Confronted with a severe and sudden threat like the Plasmodium falci parum form of malaria, natural selection will favor any helpful mutation that crops up. Several blood diseases, such as sickle cell anemia, have arisen because of changes in hemoglobin that protect against malaria. Another natural defense against the parasite is the impairment of an enzyme known as G6PD (for glucose-6-phosphate dehydrogenase) which kicks off the train of reactions leading to the metabolism of glucose. Genetic variations that sharply reduce the efficiency of the enzyme work wonders against the malaria parasite, although they also cause a serious blood disorder.
There are two principal variants of the G6PD gene, which seem to have arisen independently of each other. One is found in African populations, the other in peoples of the Mediterranean. Sarah Tishkoff of the University of Maryland has dated the age of the two G6PD variants. The statistical method she used gives a broad range of possible ages, but all are consistent with the idea that the human genome has evolved its resistance to malaria only recently. The variation of the G6PD gene that is common in Africa arose sometime between 4,000 and 12,000 years ago, according to Tishkoff’s calculations. The Mediterranean variant started to spread between 2,000 and 7,000 years ago.337
An even more recent protection against disease evolved some 1,300 years ago among people of northern Europe. The protection consists of a modification to a protein, known as the CCR5 receptor, that is embedded in the surface of white blood cells. The variant gene, known as CCR5-delta-32 because it has lost 32 units from its DNA, occurs in some 14% of Swedes, diminishes to 5% in Mediterranean populations and is rare to nonexistent in non-European populations.338 It presumably achieved its sudden prominence through the natural selection caused by some serious epidemic that raged through Europe at that time.
The variant gene was discovered because it is also protective against AIDS. But AIDS is far too recent a disease to have driven the frequency of the CCR5-delta-32 variant to such a high level in the European population. That driving force was at first thought to have been the Black Death, which killed some 25 to 40% of Europeans in the years 1346-1352, and a further 15 to 20% in 1665-1666. But it now seems that smallpox, which in the long term killed a larger number of people though in less dramatic fashion, was the probable agent of selection.339 Presumably the loss of 32 units from the gene alters the structure of the surface protein used by both the AIDS virus and the smallpox virus to gain access to a cell.

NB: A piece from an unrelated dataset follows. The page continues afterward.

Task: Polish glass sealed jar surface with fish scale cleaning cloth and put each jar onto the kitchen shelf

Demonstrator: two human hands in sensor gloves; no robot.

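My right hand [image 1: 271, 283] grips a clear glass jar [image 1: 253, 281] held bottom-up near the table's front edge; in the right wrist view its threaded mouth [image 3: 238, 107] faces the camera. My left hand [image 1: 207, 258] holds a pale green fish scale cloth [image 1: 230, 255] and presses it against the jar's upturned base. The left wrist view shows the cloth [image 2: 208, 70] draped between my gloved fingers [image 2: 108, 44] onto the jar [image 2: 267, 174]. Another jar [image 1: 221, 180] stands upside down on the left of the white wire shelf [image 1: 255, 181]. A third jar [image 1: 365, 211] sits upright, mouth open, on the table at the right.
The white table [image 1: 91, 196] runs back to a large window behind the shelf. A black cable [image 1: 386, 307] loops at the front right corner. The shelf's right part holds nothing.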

Diseases, especially those that kill people before the age of reproduction, are potent selective forces. So too are genes that affect fertility. A genetic change that favors fertility has been observed at high frequency in European populations. It occurs rarely in Africans but bears the marks of being under strong selection in Europe, as if promoted by something in the European environment. The change consists of a large segment of chromosome 17, some 900,000 DNA units in length, which has become flipped, or inverted. The inversion carries several genes but it is not clear which of them is responsible for conferring greater fertility.340 The inversion evidently rose to high frequency among Europeans after the exodus from Africa and perhaps in the last 10,000 years.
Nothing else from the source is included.